The easy conclusion would be to call it Modi’s victory. The equally tempting narrative would be to attribute it to Nitish Kumar’s durability, his uncanny ability to reinvent alliances and political identities every few years. But neither explanation captures the whole truth. The 2025 verdict is the outcome of something more complex, more structural and far more revealing: a new caste coalition engineered with mathematical precision, powered by a perfect synchronisation between the BJP and the JD(U), and fuelled by the demographic truths laid bare in Bihar’s caste survey.
The numbers tell their own story. The caste study, published in 2023, confirmed what political workers on the ground had always known instinctively: Bihar is, first and foremost, an EBC-OBC state. The data are stark. EBCs constitute 36.01 per cent of the population. OBCs add another 27 per cent or so. Taken together, these two blocs represent over 63 per cent of Bihar’s people. Scheduled Castes contribute another nearly 20 per cent, Scheduled Tribes about 1.7 per cent, while “upper castes” stand at around 15.5 per cent of the population.
Bihar has always voted through caste; this isn’t new. What is new is how meticulously those castes were politically organised this time. Nitish Kumar’s political career rests on a simple truth: he understood the political potential of EBCs before anyone else did. He built schemes for them, created sub-quotas, made them visible in administration, and ensured their political ascent. The JD(U)’s dominance over EBC votes is not accidental; it is the result of two decades of labour.

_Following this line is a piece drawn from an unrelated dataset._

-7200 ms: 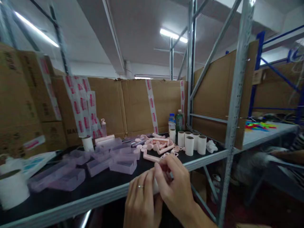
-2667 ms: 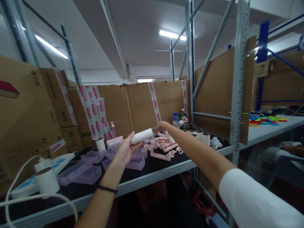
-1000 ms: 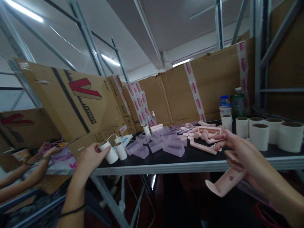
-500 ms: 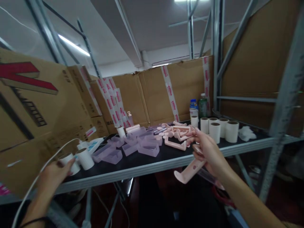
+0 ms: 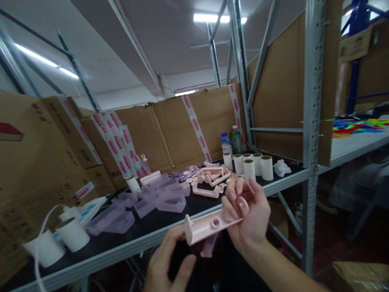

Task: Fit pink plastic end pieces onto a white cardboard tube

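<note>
My right hand [image 5: 251,217] grips a pink plastic holder frame [image 5: 209,227], held flat in front of the shelf edge. My left hand [image 5: 170,261] is just below it, fingers apart and empty, close to a pink part hanging under the frame. On the black shelf top [image 5: 146,229] lie more pink frames [image 5: 208,182], several clear purple covers [image 5: 158,198] and two white rolls [image 5: 73,233] at the left.
Several white rolls [image 5: 253,166] stand at the back right beside two bottles [image 5: 231,142]. Cardboard boxes [image 5: 39,154] wall the left and back. A grey rack post [image 5: 310,134] stands at right. A white cable [image 5: 39,239] hangs at the left edge.
My left hand has let go of the white roll at the shelf's left end and come back under the frame. My right hand has raised the pink frame in front of me.
</note>
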Available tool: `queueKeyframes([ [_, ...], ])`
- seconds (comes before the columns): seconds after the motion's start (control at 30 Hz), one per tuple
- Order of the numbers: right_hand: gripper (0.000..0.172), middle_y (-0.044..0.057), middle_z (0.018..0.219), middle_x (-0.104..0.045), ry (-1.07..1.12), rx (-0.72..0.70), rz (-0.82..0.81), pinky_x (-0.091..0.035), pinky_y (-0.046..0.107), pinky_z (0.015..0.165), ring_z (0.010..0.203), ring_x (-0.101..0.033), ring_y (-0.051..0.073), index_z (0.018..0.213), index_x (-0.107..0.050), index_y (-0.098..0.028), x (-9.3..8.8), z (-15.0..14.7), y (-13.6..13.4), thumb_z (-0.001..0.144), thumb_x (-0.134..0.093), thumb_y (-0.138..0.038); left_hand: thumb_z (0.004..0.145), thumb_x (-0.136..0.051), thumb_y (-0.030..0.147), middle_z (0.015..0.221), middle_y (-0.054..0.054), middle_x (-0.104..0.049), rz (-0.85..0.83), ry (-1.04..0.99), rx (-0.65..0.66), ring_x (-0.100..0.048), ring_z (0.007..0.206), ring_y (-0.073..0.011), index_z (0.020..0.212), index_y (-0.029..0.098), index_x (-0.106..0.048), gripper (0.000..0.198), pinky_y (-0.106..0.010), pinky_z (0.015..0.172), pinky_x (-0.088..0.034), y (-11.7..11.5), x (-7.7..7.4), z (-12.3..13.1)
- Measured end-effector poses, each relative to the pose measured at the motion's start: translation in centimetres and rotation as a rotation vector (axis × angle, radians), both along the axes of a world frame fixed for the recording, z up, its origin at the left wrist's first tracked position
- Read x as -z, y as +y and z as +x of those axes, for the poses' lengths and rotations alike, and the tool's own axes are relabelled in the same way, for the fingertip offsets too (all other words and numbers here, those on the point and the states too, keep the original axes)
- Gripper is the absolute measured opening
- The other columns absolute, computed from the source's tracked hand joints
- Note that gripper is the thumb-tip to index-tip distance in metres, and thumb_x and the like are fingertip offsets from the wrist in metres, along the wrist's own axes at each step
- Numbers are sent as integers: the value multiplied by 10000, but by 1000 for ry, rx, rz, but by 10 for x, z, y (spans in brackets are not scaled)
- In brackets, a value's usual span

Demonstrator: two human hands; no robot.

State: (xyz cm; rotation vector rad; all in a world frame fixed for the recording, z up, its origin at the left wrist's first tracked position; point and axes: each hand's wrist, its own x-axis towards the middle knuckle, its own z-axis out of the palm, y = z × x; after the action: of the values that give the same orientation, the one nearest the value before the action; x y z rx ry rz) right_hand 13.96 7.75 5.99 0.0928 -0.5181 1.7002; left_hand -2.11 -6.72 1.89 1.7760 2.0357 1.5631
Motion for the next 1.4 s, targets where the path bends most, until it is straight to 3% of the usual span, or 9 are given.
queueKeyframes([
  [0.1,474,-41,614,-392,2,-42,19,-220,194,342,376,-268,65,602,-423,-206,6,-11,-15,947,-557,-502,919,-611,620,1051,-123,-794,57,-98,105,-719,1097,-352,1159,296,-786,440,-511,1045,-571,32,13,47],
  [0.17,485,-12,631,-434,-44,-7,100,-371,233,429,456,-396,107,585,-452,-208,10,-14,-16,978,-511,-485,953,-573,605,1067,-126,-780,95,-185,104,-724,1059,-332,1165,286,-767,430,-480,995,-596,39,15,55],
  [0.3,353,73,862,-695,-393,283,621,-512,342,835,880,-651,225,769,-698,-214,10,0,-5,1010,-520,-399,974,-562,569,992,-111,-747,205,-75,99,-707,965,-294,1054,303,-766,344,-424,915,-593,32,13,41],
  [0.43,213,45,871,-738,-824,391,1070,-476,298,711,772,-673,189,926,-743,-221,7,12,1,1022,-585,-328,970,-603,499,921,-100,-735,293,154,61,-701,866,-274,1025,324,-775,251,-380,785,-581,29,9,26],
  [0.6,439,1,577,-611,-872,613,1011,-372,252,542,517,-548,110,632,-631,-183,13,1,-7,1052,-560,-292,1004,-539,495,951,-93,-786,244,299,62,-733,906,-289,1096,335,-804,323,-398,881,-576,33,5,21],
  [1.0,437,-35,536,-461,-764,789,969,-298,254,508,479,-420,73,575,-514,-168,22,-9,-13,1008,-574,-152,1031,-505,546,934,-34,-767,218,325,87,-716,841,-198,1064,269,-768,383,-305,857,-566,27,-11,27],
  [1.13,332,-21,585,-584,-737,741,1055,-360,245,533,519,-520,89,674,-627,-171,15,-3,-16,1004,-590,-154,1033,-538,500,946,-10,-748,281,328,131,-701,822,-169,1087,288,-725,288,-264,804,-557,23,-14,25],
  [1.27,66,13,878,-748,-763,646,1168,-503,234,716,785,-690,135,1001,-709,-189,6,10,-16,973,-658,-220,1046,-540,401,908,-2,-689,272,321,267,-691,826,-153,1083,272,-647,172,-242,765,-554,16,-18,18],
  [1.4,431,87,1365,-652,-820,716,1129,-472,368,1110,1314,-584,242,1367,-586,-231,3,18,-15,945,-671,-216,1026,-562,258,967,-33,-695,286,334,123,-698,828,-166,1173,253,-641,167,-250,710,-549,14,-18,16],
])
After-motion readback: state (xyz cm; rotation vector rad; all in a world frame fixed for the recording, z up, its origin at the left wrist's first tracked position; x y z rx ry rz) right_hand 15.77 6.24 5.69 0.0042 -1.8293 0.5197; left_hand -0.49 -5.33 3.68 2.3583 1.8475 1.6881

But in 2025, that traditional Nitish advantage was plugged into something bigger: Modi’s national appeal, the BJP’s organisational muscle and a seat-sharing architecture that gave every caste group a sense of direct representation. The BJP’s decision to contest around the same number of seats as the JD(U) and yet give roughly the same number of tickets to OBC and EBC communities was a turning point. It allowed the NDA to run a caste strategy that looked less like an alliance between two parties and more like a synchronised, statewide social coalition.
This was the real NDA secret: complete caste coverage. JD(U) anchored the EBCs. BJP secured the upper castes and aggressively chipped into non-Yadav OBCs. LJP (Ram Vilas) held significant pockets of Dalit support. HAM contributed to the Mahadalit belts. Rashtriya Lok Morcha filled sub-regional gaps. Every caste group could look at the NDA slate and see someone who resembled them, spoke like them, lived like them. Elections are won by seats, but seats are secured through relationships, and the NDA’s candidate list built those bonds with almost forensic precision.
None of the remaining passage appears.